→ Instructions to follow
Search the data for the string "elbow" and extract every line where it appears.

=== Begin Enclosure ===

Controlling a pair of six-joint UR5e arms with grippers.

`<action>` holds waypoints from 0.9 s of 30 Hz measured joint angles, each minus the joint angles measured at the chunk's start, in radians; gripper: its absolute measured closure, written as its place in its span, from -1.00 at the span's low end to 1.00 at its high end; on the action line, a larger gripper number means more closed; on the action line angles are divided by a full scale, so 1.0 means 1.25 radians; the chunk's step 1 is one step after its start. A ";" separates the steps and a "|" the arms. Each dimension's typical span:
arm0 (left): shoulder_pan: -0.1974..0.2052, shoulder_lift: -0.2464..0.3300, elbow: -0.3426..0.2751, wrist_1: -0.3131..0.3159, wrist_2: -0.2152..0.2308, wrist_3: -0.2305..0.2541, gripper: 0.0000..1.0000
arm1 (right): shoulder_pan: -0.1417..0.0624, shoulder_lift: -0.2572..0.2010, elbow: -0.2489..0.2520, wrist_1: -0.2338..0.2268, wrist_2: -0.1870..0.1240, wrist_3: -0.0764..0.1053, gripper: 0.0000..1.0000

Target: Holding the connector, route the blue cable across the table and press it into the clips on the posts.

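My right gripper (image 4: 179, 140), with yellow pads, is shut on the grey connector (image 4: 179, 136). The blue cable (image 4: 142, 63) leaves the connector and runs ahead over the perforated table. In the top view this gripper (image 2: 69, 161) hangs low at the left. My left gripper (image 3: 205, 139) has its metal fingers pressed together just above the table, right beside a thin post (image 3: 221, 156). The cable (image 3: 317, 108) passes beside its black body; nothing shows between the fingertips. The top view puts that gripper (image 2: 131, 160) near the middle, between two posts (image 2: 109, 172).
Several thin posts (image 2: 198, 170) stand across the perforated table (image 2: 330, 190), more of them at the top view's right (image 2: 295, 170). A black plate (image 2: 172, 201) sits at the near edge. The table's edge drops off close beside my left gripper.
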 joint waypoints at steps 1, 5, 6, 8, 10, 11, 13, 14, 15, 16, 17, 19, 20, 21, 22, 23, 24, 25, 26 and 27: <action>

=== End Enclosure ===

→ Output of the exercise
arm0 (left): shoulder_pan: -0.1974..0.2052, shoulder_lift: -0.2464..0.3300, elbow: -0.3426..0.2751, wrist_1: -0.3131..0.3159, wrist_2: -0.2152..0.2308, wrist_3: -0.2305..0.2541, gripper: 0.0000..1.0000
arm1 (right): shoulder_pan: -0.1417..0.0624, shoulder_lift: -0.2572..0.2010, elbow: -0.2489..0.2520, wrist_1: -0.2338..0.2268, wrist_2: -0.1870..0.1240, wrist_3: -0.0764..0.1053, gripper: 0.0000..1.0000

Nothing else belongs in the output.